For the staff members, adjusting to the new routines, which included table service only and constant cleaning, it was better than expected.

“What was a challenge was the making adjustments from what we thought would work to what actually did work,” Jeff wrote. “Getting everyone on the same page as far as SOPs was challenging because it’s all new. The staff did great, though.”

Barbie said her three staffs stuck to their new procedures and standards throughout the weekend.

“Nope, no on the fly adjustments,” she said. “Our plan has been fully set. We went over and over our model. We had meetings where I literally sat there and put myself in the position of the (customer) most afraid of coming into our taprooms and what that would look like for them. We had feedback on what they liked and didn’t like. Will we make adjustments? Probably, but I need more than one day to figure out what needs to be changed. You’re not going to get an accurate assessment for an entire weekend on a Monday.”

Jeff wrote that the two La Cumbre taproom staffs were also able to stick to the plan and no major changes are planned.

“Nope. Some minor things, but we’re pretty much soaking every touch surface down with 200ppm of Quat every hour and between every customer,” he wrote. “Outside metal tables and chairs are getting wiped down with quat and then soaked down in isopropanol.”

Going forward, it will be all about beer sales only for all of the breweries (and food, for those with kitchens). While that was pretty much standard procedure at La Cumbre before the pandemic hit, for a brewery like Marble that is such a huge part of the local music scene, things are still going to be a little tough without anyone on the stage.

“This is something that I’m looking for some clarity on, but I don’t want to push buttons,” Barbie said. “I’m 100-percent in agreement with every decision that the governor has made so far. I’m supportive of her personally, I don’t want to speak for everyone at Marble. I feel very strongly she’s led us in a very safe direction.

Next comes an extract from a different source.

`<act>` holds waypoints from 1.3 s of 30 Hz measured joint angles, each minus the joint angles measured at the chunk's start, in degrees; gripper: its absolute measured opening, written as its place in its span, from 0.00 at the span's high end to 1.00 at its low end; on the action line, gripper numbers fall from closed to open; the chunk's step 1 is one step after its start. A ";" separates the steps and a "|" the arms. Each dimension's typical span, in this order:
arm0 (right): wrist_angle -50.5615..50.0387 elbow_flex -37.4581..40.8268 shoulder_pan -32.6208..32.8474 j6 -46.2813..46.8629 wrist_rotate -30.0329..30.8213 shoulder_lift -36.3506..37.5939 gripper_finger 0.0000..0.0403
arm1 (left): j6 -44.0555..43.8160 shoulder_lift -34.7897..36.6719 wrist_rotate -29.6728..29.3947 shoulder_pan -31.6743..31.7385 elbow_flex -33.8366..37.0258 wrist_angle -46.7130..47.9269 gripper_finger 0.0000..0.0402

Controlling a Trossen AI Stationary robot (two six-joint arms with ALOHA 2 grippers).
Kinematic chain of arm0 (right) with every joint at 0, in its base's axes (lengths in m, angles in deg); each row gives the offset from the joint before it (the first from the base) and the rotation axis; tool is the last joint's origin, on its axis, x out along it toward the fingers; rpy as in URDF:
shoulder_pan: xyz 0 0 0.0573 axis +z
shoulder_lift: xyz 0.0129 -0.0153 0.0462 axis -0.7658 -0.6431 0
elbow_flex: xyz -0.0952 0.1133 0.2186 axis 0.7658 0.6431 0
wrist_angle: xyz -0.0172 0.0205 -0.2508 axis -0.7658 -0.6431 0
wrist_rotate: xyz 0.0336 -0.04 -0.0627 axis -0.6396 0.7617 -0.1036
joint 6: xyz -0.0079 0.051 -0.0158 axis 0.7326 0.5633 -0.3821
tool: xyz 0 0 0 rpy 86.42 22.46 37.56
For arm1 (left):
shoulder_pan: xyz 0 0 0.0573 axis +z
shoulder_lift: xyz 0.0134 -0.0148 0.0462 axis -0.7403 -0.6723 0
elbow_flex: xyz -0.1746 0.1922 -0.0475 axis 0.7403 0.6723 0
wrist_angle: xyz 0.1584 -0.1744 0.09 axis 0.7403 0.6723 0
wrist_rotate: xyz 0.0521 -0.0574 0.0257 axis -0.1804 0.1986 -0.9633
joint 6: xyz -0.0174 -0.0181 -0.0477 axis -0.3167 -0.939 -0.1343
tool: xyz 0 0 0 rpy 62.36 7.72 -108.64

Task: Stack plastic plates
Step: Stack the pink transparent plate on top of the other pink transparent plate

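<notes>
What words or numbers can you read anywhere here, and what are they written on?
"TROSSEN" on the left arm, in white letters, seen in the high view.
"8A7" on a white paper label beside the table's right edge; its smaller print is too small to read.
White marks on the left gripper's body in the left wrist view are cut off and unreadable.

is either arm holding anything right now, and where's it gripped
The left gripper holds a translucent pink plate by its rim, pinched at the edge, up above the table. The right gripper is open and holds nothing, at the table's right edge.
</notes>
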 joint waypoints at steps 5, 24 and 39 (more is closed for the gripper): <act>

“At this point, (live music is) not my highest priority. I feel for the music industry right now. I want to get as much community together as much as I can, but I also want to be very smart and very safe, versus what we’re pushing for. The focus is on Covid-safe practices, making sure we are in full compliance, even above compliance. The safer we keep people, the faster we’re going to get back to the way things were.”

I offer up a very big thanks to Jeff and Barbie for taking time out of their very busy schedules to respond to my questions. If you head out to any of the La Cumbre or Marble taprooms, please be patient if you have to wait for a table, and be kind to the staff as they continue to work their way through the new normal. To follow up on what Barbie said, patience, kindness, and safety are all key to getting things back to what we are all used to at our breweries.

Keep supporting local!

— Stoutmeister

2 Comments Add yours

  1. Tom Ciccateri says:

    An additional questions for the breweries could have been Do they plan to apply for a permit to have additional seating space in nearby areas, given the likelihood of the 50% restriction lasting quite a while?

    1. cjax33 says:

      We asked this question of the breweries, none of them responded with a yes or no. We do know that Tractor Wells Park expanded its patio into its parking lot, and Palmer/Left Turn are adding a patio. Others are potentially too limited by the space they occupy (Marble 111, for instance).